[Stored records]
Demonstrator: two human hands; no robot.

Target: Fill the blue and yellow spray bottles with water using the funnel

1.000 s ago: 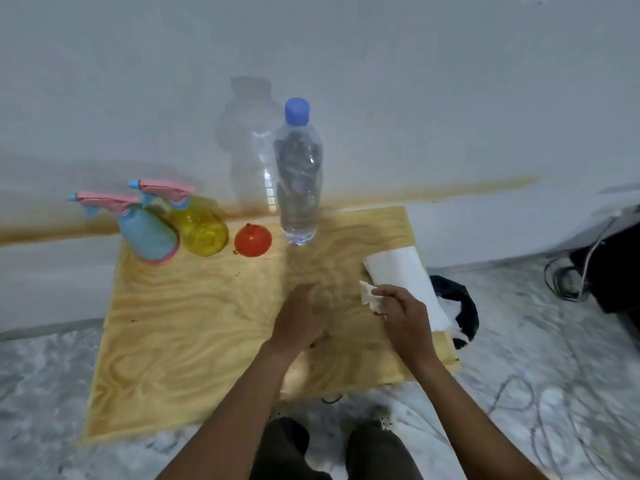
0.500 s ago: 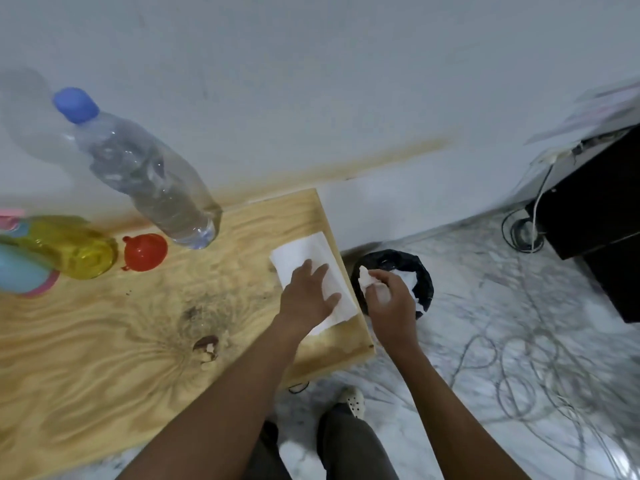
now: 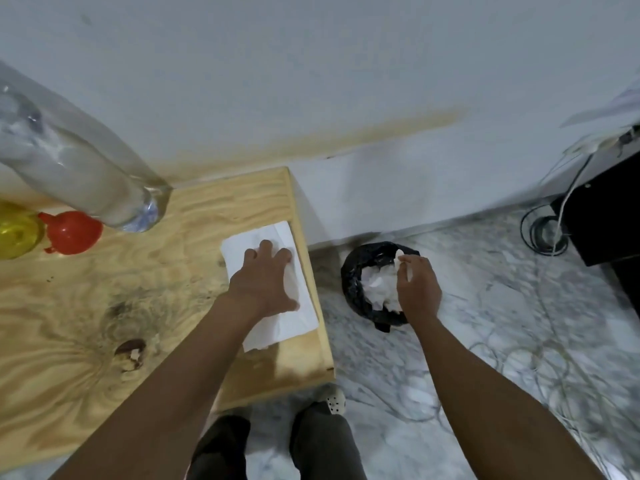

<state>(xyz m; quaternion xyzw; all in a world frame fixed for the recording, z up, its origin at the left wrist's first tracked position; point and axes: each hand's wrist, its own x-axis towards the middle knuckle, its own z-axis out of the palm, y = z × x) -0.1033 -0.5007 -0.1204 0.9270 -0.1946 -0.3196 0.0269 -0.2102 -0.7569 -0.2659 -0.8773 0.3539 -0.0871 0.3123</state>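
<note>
The yellow spray bottle (image 3: 15, 233) shows only partly at the left edge of the wooden table (image 3: 104, 292); the blue one is out of frame. Beside the yellow bottle sits the red funnel (image 3: 74, 232), and the big clear water bottle (image 3: 86, 181) stands behind it. My left hand (image 3: 265, 284) rests flat with spread fingers on a white tissue sheet (image 3: 280, 323) near the table's right edge. My right hand (image 3: 417, 284) hovers over the black-lined bin (image 3: 351, 275) on the floor, its fingertips pinching a small crumpled tissue (image 3: 400, 253).
The bin holds other crumpled white tissues (image 3: 379, 285). Cables (image 3: 543, 233) trail across the marble floor to the right, beside a black box (image 3: 609, 209). A white wall runs behind the table. My legs and a shoe (image 3: 334, 403) are below the table's front edge.
The view has swung further right. My right hand has carried the crumpled tissue from beside the table to above the bin. My left hand stays on the tissue sheet.
</note>
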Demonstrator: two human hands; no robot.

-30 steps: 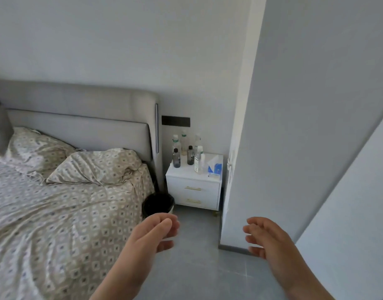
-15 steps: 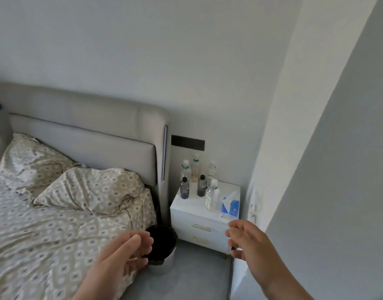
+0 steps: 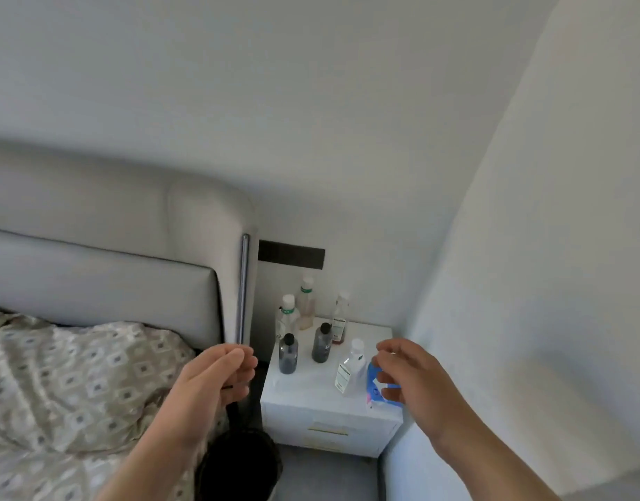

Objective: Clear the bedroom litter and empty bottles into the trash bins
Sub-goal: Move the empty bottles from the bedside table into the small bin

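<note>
Nightstand (image 3: pixel 311 395): white, two drawers with gold pulls, set in the corner between the bed's headboard (image 3: pixel 130 247) and the right-hand wall.
Bottles: six, all upright on the nightstand top.
Back row: two clear bottles with green bands (image 3: pixel 286 316) (image 3: pixel 306 301) at the nightstand's back left; a slim bottle with reddish liquid at its base (image 3: pixel 339 321) at the back middle.
Middle row: two dark grey bottles with black caps (image 3: pixel 288 354) (image 3: pixel 321 343), side by side on the left half of the top.
Front: a clear labelled bottle with a white cap (image 3: pixel 349 370), right of centre, just beside the blue pack.
Blue pack (image 3: pixel 378 390): at the nightstand's front right corner, partly behind the right fingers.
Bin (image 3: pixel 239 461): black-lined, on the floor just left of the nightstand's front, against the bed; partly covered by the left forearm.
Left hand (image 3: pixel 217 377): empty, fingers loosely curled, raised left of the nightstand, over the bed edge.
Right hand (image 3: pixel 409 374): empty, fingers spread and bent, over the nightstand's front right corner in front of the blue pack; whether it touches the pack, cannot tell.
Pillow (image 3: pixel 76 363): patterned, on the bed left of the nightstand.
</note>
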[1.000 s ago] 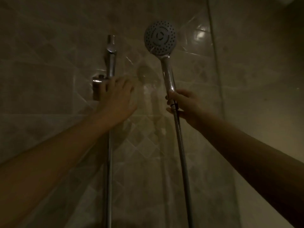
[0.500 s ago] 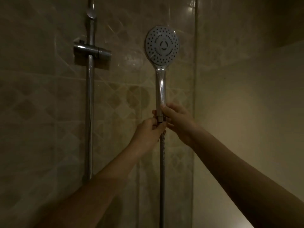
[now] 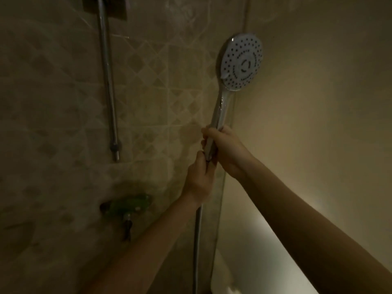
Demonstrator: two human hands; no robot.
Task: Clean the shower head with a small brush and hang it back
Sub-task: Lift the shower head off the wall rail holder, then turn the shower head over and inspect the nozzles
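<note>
Two hands are up, both on the same thing. The right hand (image 3: 228,152) has its fingers wrapped round the lower part of the chrome handle. The left hand (image 3: 200,177) sits just beneath, touching it, its fingers closed round the very bottom of the handle. Between them they cover the spot where handle and hose meet. Two bare forearms run up from the lower edge of the view.

There is one shower head (image 3: 241,62), held high in the air and leaning a little to the right. Its round spray face, dotted with rings of nozzle holes, is turned toward the person. It hangs in front of the corner where the tiled wall (image 3: 53,102) meets a plain wall (image 3: 318,124). One metal hose (image 3: 198,240) drops straight down from under the left wrist and out of view.

Well off to the left, one upright chrome rail (image 3: 108,81) is fixed to the diamond-patterned tiles, with a dark collar near its lower end. At its top there is a dark block, too dim to make out. Below the rail is one green fitting (image 3: 129,204) on the wall, with a small dark piece hanging under it; it is too blurred for me to say what it is. A pale shape (image 3: 224,279) sits low by the corner.
</note>
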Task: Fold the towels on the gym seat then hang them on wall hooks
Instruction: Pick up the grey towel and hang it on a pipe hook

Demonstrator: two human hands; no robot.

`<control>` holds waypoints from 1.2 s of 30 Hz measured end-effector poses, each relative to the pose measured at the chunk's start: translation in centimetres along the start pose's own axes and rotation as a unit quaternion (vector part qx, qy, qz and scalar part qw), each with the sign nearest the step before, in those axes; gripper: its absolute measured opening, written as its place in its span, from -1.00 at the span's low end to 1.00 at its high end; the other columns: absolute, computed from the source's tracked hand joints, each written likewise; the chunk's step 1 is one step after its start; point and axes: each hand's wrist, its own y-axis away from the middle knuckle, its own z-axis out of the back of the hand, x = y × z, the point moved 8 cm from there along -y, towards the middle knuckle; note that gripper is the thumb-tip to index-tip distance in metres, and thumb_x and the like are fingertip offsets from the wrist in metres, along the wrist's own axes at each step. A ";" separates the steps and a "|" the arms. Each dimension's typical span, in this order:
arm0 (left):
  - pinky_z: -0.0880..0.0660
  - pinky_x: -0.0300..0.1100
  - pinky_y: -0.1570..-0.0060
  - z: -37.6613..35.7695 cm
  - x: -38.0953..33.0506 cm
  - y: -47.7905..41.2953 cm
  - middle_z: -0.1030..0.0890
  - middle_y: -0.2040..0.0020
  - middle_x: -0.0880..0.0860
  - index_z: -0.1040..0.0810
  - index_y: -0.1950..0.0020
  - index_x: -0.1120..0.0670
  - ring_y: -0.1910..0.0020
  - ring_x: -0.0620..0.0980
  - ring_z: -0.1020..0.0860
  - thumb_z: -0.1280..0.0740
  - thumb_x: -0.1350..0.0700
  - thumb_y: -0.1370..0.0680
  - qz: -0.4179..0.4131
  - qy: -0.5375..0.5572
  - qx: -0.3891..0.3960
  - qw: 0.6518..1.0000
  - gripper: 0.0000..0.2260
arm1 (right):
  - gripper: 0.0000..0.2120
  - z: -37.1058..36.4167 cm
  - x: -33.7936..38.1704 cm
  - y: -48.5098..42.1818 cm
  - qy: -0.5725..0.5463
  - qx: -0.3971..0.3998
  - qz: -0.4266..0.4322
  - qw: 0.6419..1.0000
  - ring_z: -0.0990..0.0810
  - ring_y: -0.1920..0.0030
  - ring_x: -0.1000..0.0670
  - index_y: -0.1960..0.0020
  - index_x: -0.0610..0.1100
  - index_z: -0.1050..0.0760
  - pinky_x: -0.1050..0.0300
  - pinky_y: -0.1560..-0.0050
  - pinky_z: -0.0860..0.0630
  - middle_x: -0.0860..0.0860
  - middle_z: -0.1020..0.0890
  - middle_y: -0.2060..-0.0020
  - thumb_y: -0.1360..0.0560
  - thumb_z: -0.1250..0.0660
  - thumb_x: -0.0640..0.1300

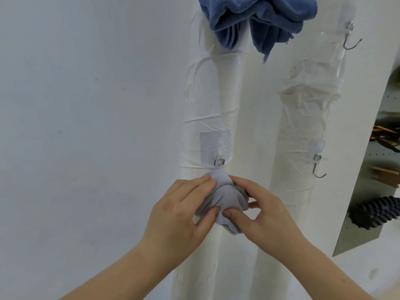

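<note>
Two bare hands in view: left hand, right hand. Fingers slender, knuckle creases faint. Nails short, trimmed close, plain. Left forearm and right forearm bare from wrist to lower frame edge. Right forearm blurred near corner.

Pale grey towel, bunched, at 6 o'clock, directly under the metal clip of left hook. Pinched on its 9 o'clock side by left hand and on its 3 o'clock side by right hand, fingers curled onto the cloth. Blue towel hanging at 12 o'clock. Bare upper hook at 2 o'clock, bare lower hook at 4 o'clock, both on wrapped white pipe. Black ridged roller at 4 o'clock edge.
</note>
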 end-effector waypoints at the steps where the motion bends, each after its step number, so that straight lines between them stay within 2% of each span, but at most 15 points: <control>1: -0.61 -0.15 -0.09 0.0 0.0 0.0 -0.65 -0.28 -0.04 -0.64 -0.32 0.08 -0.16 -0.02 -0.63 -0.52 0.04 -0.48 0.002 0.000 0.005 1.000 -0.57 | -0.42 0.0 0.1 0.1 0.002 -0.006 0.001 1.000 -0.59 -0.20 0.12 -0.40 0.26 -0.45 0.23 -0.19 -0.52 0.26 -0.63 -0.17 -0.45 -0.52 -0.08; 3: -0.62 -0.12 -0.08 0.1 -0.3 -0.2 -0.65 -0.28 -0.05 -0.62 -0.34 0.08 -0.17 -0.03 -0.62 -0.47 0.00 -0.50 0.005 -0.005 0.021 1.000 -0.58 | -0.41 0.2 0.4 0.2 0.007 -0.006 -0.004 1.000 -0.56 -0.21 0.18 -0.37 0.31 -0.45 0.41 -0.16 -0.43 0.26 -0.61 -0.15 -0.44 -0.52 -0.09; 5: -0.64 -0.08 -0.05 0.5 -0.7 -0.6 -0.65 -0.27 -0.07 -0.61 -0.33 0.06 -0.18 -0.03 -0.60 -0.42 -0.04 -0.50 0.015 -0.009 0.046 0.999 -0.59 | -0.39 0.7 0.8 -0.1 0.009 0.017 -0.026 0.999 -0.53 -0.21 0.24 -0.36 0.31 -0.46 0.49 -0.15 -0.37 0.26 -0.57 -0.16 -0.41 -0.54 -0.09; 9: -0.61 -0.05 -0.12 2.2 -1.9 -2.4 -0.63 -0.23 -0.12 -0.57 -0.29 -0.04 -0.20 -0.03 -0.56 -0.35 -0.06 -0.49 0.017 -0.018 0.093 0.995 -0.63 | -0.27 1.4 2.6 -1.1 0.086 0.098 -0.024 0.991 -0.42 -0.35 0.16 -0.49 0.15 -0.38 0.21 -0.39 -0.37 0.20 -0.43 -0.33 -0.33 -0.43 0.13; 12: -0.54 -0.10 -0.22 3.2 -2.5 -3.5 -0.58 -0.27 -0.14 -0.42 -0.32 -0.20 -0.25 -0.06 -0.49 -0.36 -0.07 -0.51 0.001 -0.026 0.118 0.993 -0.61 | -0.22 2.2 3.9 -1.8 0.108 0.115 -0.026 0.987 -0.33 -0.42 0.12 -0.54 0.06 -0.33 0.19 -0.46 -0.27 0.18 -0.39 -0.39 -0.34 -0.39 0.13; 15: -0.53 -0.07 -0.26 3.8 -2.8 -3.8 -0.56 -0.33 -0.11 -0.49 -0.37 -0.09 -0.31 -0.03 -0.49 -0.36 -0.08 -0.51 0.002 -0.040 0.123 0.992 -0.58 | -0.23 2.8 4.4 -2.1 0.122 0.119 -0.028 0.985 -0.34 -0.42 0.12 -0.54 0.11 -0.32 0.13 -0.46 -0.30 0.23 -0.39 -0.38 -0.35 -0.42 0.14; 18: -0.53 -0.12 -0.24 4.3 -3.0 -3.6 -0.56 -0.34 -0.10 -0.50 -0.37 -0.09 -0.31 -0.02 -0.50 -0.36 -0.06 -0.51 0.004 -0.036 0.119 0.992 -0.58 | -0.32 3.3 4.6 -2.0 0.118 0.105 -0.027 0.987 -0.40 -0.38 0.13 -0.48 0.14 -0.38 0.13 -0.42 -0.36 0.25 -0.44 -0.33 -0.38 -0.46 0.09; 21: -0.58 -0.11 -0.17 4.9 -3.5 -3.2 -0.57 -0.30 -0.09 -0.40 -0.33 -0.17 -0.27 -0.01 -0.52 -0.37 -0.04 -0.50 -0.005 -0.025 0.110 0.994 -0.59 | -0.44 3.9 5.0 -1.8 0.110 0.083 -0.017 0.990 -0.47 -0.32 0.13 -0.40 0.11 -0.47 0.13 -0.39 -0.40 0.23 -0.50 -0.27 -0.44 -0.50 -0.02; 24: -0.61 -0.05 0.00 6.4 -4.3 -2.7 -0.59 -0.19 -0.03 -0.55 -0.29 -0.02 -0.15 0.03 -0.56 -0.39 0.03 -0.53 -0.025 -0.037 0.060 0.997 -0.67 | -0.60 5.4 5.6 -1.4 0.104 0.035 -0.016 0.994 -0.52 -0.24 0.20 -0.30 0.08 -0.55 0.27 -0.30 -0.40 0.22 -0.57 -0.19 -0.48 -0.48 -0.04; 26: -0.57 -0.09 0.08 7.3 -5.6 -1.7 -0.62 -0.10 -0.01 -0.65 -0.20 0.08 -0.04 0.04 -0.57 -0.42 0.12 -0.52 -0.061 -0.043 0.016 0.997 -0.74 | -0.70 6.4 6.1 -0.6 0.101 -0.007 -0.021 0.995 -0.53 -0.18 0.25 -0.24 0.08 -0.60 0.36 -0.20 -0.37 0.26 -0.59 -0.13 -0.51 -0.46 -0.03; 28: -0.54 -0.17 0.12 7.5 -7.2 0.2 -0.64 -0.02 -0.02 -0.68 -0.11 0.11 0.04 0.01 -0.57 -0.43 0.15 -0.52 -0.085 -0.006 0.000 0.996 -0.82 | -0.74 6.9 6.3 0.6 0.100 -0.043 -0.033 0.994 -0.54 -0.17 0.26 -0.20 0.08 -0.62 0.40 -0.16 -0.37 0.27 -0.61 -0.11 -0.52 -0.43 0.01; 32: -0.53 -0.13 0.24 4.8 -8.5 3.6 -0.62 0.12 -0.06 -0.68 0.00 0.07 0.18 -0.03 -0.56 -0.42 0.12 -0.53 -0.076 0.079 0.056 0.992 -0.91 | -0.77 6.8 5.6 3.1 0.096 -0.080 -0.075 0.989 -0.56 -0.17 0.25 -0.18 0.09 -0.63 0.30 -0.21 -0.44 0.27 -0.63 -0.10 -0.53 -0.42 0.02; 36: -0.56 -0.17 0.19 1.3 -7.2 5.4 -0.60 0.14 -0.18 -0.65 -0.05 -0.06 0.15 -0.17 -0.57 -0.39 0.01 -0.56 0.032 0.180 0.154 0.971 -0.90 | -0.75 6.1 5.4 5.2 0.134 -0.077 -0.116 0.981 -0.57 -0.18 0.19 -0.22 0.08 -0.62 0.15 -0.25 -0.51 0.23 -0.63 -0.13 -0.55 -0.41 0.03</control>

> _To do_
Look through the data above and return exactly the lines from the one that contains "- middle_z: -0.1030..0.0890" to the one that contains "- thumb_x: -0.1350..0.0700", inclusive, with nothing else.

> _Your solution_
  - middle_z: -0.1030..0.0890
  - middle_y: -0.2040..0.0020
  - middle_x: -0.0880..0.0860
  - index_z: -0.1040..0.0810
  - index_y: -0.1950..0.0020
  - index_x: -0.1120..0.0670
  - ring_y: -0.1910..0.0020
  - ring_x: -0.0620..0.0980
  - ring_z: -0.1020..0.0860
  - thumb_z: -0.1280..0.0740
  - thumb_x: -0.1350..0.0700

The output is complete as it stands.